Un interessante approfondimento di Paolo Valli, , fisioterapista-osteopata e mental coach e professore a contratto presso l’Università degli Studi di Milano-Bicocca. Quanto conta il fisiomental coach nelle attività di recupero da un infortunio, in mod da evitare pericolose ricadute?

La vita degli atleti, professionisti e non, è inevitabilmente segnata da eventi traumatici, da cui spesso risulta difficile riprendersi. Gli infortuni sono infatti un ostacolo che può bollare in maniera indelebile non solo il corpo, ma anche la mente di chi fa sport. Talvolta infatti, pur in presenza di un pieno recupero fisico per cui le prestazioni potrebbero tornare a livello di eccellenza, è la mente il freno che impedisce di lasciarsi alle spalle lo shock.

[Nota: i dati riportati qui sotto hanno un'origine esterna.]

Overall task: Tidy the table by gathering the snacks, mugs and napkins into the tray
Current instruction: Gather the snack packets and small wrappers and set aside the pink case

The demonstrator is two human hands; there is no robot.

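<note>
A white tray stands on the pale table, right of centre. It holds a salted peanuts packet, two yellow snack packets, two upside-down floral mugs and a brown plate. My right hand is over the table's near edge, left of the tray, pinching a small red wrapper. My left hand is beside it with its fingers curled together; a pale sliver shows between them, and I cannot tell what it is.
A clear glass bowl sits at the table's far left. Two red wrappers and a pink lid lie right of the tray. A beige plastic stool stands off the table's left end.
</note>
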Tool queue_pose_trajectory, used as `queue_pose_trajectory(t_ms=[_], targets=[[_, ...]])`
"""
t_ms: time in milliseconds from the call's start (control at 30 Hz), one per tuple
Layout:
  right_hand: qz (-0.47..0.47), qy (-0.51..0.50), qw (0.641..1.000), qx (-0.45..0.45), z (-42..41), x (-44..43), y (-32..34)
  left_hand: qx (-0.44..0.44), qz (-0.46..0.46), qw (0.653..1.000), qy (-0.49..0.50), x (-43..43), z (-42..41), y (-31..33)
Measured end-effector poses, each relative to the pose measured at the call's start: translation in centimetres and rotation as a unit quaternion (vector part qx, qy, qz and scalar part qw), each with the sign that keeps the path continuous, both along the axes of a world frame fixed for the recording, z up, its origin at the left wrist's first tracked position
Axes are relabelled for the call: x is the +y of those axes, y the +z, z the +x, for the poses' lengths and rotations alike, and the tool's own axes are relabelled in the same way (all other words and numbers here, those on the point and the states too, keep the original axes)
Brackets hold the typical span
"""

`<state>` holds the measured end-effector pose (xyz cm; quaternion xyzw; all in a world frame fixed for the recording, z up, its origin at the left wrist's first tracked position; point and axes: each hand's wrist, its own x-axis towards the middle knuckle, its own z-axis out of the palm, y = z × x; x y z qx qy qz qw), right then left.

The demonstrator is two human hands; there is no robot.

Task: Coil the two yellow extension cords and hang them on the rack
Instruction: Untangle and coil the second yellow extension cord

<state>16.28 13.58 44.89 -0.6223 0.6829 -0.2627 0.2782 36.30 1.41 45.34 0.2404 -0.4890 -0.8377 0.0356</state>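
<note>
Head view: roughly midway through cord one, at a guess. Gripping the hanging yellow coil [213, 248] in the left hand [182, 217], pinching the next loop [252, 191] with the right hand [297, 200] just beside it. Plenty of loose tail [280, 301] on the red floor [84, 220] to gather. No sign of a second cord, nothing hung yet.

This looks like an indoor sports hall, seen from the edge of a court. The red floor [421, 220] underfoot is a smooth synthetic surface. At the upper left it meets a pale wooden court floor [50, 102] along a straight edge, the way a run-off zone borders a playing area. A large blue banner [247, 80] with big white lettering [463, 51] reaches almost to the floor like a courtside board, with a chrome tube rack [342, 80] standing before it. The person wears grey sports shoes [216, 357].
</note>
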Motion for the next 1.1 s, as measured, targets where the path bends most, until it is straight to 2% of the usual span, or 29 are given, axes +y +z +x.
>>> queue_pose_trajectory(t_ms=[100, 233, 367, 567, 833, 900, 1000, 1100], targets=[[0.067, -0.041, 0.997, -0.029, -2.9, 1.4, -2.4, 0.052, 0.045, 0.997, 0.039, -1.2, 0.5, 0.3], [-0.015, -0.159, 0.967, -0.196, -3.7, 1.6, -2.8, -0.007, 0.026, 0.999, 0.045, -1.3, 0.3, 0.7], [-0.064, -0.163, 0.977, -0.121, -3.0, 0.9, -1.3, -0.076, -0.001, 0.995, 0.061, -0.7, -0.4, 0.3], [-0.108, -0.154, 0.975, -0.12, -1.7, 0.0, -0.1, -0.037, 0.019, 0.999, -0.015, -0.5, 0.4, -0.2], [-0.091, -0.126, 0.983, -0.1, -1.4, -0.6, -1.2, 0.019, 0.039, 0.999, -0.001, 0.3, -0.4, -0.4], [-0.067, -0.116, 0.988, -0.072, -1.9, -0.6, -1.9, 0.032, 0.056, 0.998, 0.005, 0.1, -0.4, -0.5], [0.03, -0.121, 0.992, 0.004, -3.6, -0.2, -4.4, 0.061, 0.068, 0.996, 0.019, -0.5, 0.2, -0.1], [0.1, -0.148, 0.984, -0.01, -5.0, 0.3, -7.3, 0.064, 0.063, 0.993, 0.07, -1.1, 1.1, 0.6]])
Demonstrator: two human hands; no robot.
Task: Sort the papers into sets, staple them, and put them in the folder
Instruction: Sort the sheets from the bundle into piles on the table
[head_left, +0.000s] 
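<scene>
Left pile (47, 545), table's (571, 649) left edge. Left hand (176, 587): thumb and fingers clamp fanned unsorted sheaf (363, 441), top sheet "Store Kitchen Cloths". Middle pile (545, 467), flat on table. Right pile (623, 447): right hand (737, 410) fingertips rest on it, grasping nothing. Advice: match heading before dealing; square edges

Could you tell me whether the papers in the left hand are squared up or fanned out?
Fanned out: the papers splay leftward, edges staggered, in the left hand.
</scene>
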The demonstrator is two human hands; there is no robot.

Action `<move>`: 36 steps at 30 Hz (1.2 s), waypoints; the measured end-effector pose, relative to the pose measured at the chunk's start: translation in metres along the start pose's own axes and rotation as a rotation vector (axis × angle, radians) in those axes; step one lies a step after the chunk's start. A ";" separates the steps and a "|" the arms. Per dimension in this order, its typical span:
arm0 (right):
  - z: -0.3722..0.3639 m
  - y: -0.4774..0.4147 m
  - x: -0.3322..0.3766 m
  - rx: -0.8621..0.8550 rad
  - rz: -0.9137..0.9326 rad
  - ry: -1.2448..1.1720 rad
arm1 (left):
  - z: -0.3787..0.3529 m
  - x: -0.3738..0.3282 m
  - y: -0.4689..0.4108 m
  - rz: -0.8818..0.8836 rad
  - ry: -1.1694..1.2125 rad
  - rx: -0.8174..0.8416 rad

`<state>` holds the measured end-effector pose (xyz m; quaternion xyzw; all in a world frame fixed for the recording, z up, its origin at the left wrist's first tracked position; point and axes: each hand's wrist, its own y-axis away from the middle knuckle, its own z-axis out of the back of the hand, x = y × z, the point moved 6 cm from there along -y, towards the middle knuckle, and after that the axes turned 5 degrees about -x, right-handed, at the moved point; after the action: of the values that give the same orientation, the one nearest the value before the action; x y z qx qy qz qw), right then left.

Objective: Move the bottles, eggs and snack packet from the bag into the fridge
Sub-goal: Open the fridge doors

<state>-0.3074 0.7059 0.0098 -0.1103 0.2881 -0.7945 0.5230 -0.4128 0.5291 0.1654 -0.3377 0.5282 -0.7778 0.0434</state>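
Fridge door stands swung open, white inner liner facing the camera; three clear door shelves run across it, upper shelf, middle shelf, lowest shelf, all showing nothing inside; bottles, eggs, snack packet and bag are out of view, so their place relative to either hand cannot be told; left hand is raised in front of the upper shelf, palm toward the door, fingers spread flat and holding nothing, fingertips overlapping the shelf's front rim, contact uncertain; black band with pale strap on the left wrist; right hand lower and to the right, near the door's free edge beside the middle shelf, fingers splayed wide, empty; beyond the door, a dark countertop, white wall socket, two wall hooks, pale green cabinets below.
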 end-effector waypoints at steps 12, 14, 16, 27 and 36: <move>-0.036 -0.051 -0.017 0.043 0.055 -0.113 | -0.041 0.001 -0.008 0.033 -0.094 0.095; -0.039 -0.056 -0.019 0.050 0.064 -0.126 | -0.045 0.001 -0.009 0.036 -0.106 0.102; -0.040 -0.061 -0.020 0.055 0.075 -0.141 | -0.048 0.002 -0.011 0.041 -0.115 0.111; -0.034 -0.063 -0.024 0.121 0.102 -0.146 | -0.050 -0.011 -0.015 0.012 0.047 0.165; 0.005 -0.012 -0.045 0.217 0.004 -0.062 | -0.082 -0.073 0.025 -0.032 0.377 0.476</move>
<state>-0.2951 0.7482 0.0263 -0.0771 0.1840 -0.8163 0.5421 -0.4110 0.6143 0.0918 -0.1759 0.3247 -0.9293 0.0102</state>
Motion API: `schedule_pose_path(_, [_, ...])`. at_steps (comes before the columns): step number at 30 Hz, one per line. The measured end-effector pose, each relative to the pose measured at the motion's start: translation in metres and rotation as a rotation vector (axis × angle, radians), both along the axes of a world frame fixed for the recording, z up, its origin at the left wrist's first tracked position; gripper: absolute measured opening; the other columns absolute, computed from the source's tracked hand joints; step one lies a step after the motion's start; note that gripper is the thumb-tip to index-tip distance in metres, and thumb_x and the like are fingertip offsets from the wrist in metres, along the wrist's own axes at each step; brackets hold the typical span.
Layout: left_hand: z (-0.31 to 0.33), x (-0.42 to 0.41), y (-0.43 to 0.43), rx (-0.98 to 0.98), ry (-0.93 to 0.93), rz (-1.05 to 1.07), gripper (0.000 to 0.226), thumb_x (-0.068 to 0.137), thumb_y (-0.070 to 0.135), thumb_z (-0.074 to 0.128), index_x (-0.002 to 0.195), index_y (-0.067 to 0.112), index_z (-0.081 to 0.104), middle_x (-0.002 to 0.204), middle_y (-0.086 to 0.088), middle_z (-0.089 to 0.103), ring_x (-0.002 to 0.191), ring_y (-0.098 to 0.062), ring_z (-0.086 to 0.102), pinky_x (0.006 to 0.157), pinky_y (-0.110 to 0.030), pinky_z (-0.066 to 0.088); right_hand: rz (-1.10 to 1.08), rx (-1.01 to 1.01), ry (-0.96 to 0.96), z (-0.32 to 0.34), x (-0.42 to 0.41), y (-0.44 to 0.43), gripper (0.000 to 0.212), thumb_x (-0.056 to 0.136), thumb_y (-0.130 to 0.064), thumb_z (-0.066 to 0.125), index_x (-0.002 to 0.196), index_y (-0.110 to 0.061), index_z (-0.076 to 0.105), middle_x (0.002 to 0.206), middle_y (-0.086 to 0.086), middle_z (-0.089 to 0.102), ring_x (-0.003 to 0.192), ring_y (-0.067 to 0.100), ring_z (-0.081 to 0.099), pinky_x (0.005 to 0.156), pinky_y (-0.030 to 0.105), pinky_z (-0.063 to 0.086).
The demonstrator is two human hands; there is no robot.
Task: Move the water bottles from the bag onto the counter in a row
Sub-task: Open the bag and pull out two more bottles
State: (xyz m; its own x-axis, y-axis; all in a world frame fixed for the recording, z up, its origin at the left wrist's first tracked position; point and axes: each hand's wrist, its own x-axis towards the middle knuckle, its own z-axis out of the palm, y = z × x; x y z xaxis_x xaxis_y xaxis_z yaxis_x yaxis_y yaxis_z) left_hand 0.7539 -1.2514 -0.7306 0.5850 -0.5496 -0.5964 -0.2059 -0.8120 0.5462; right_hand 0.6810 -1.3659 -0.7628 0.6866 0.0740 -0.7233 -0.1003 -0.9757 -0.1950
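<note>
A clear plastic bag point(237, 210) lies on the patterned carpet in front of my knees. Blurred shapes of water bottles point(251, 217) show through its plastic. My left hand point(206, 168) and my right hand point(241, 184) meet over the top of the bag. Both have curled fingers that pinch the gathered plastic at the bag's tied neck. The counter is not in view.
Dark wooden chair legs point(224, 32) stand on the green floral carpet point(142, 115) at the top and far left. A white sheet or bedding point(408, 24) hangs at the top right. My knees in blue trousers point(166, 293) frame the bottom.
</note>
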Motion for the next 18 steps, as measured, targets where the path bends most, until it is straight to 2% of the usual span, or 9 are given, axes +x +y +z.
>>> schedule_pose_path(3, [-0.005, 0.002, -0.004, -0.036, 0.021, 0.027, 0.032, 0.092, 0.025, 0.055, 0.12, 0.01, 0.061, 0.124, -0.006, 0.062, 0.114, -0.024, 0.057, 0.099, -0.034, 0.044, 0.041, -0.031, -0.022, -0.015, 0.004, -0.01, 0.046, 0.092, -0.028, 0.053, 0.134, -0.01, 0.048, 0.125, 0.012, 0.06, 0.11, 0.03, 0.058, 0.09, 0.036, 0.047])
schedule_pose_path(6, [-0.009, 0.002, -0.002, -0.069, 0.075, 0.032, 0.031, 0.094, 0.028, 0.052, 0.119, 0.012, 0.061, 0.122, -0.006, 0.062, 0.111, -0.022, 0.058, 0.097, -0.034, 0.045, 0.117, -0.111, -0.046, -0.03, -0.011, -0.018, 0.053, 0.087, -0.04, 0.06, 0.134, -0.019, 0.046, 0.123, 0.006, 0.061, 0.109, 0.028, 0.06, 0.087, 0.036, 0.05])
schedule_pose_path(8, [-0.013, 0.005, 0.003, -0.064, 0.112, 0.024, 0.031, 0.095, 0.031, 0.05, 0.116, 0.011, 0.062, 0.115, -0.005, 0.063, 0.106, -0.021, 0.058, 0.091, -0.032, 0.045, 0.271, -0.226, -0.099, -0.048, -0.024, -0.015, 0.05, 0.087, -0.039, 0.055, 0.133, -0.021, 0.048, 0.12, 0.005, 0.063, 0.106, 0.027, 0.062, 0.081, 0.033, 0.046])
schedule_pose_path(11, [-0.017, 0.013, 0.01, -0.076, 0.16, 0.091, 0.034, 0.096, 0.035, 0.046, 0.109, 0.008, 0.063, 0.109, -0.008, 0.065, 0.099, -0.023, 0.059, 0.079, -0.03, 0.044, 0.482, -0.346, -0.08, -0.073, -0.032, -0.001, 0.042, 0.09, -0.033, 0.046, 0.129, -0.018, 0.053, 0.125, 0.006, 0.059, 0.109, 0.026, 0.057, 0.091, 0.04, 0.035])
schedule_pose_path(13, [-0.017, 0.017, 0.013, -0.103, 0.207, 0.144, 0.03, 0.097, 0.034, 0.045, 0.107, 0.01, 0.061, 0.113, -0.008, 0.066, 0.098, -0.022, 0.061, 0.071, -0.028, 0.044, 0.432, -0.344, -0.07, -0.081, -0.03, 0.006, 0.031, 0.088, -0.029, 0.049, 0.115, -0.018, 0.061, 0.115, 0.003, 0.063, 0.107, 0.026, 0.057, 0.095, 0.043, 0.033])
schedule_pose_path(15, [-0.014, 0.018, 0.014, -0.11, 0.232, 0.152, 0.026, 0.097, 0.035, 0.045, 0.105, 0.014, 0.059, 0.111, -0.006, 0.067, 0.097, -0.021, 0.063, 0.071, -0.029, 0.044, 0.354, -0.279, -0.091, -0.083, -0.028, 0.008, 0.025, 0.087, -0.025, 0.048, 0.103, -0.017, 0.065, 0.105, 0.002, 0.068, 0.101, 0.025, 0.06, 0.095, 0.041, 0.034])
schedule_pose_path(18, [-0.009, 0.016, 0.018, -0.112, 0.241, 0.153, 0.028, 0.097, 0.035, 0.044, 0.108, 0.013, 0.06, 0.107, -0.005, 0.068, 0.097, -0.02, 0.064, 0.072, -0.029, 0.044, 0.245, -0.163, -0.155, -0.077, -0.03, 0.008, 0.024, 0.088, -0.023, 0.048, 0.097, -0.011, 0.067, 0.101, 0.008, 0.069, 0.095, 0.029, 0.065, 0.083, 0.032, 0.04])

Se tralasciamo di curare, o meglio, di prenderci cura della mente, commettiamo un errore fondamentale: monitorare lo stato emotivo di un atleta nella fase di recupero dovrebbe essere la regola nella condotta quotidiana. – spiega Paolo Valli, mental coach e fisioterapista-osteopata, che prosegue – La paura di farsi male nuovamente, la rabbia, la frustrazione vanno riconosciute e trattate al pari di un muscolo o di un’articolazione”.

Secondo il fisiomentalcoach ci sono però 5 passi fondamentali per ottenere un recupero mentale che vada di pari passo con quello fisico.

 

  1. Dai la giusta misura al problema

Tradotto: inquadra correttamente l’accaduto. Sappiamo che molti dei ritardi o degli insuccessi di un recupero sono dovuti a una non corretta classificazione del problema fin dall’inizio. È necessario quindi chiedere il supporto di uno staff sanitario competente per un corretto quadro clinico. “Capire l’entità del trauma o della patologia consente una corretta programmazione sia del percorso terapeutico che dei tempi di recupero. Se si sbaglia in questa fase, si rischia non solo di peggiorare la situazione, ma anche di porsi degli obiettivi non congrui. Di pari passo vanno monitorate le reazioni emotive che, spesso, portano a sovradimensionare o a sottostimare il problema generando preoccupazione, frustrazione e senso di impotenza”, specifica Valli.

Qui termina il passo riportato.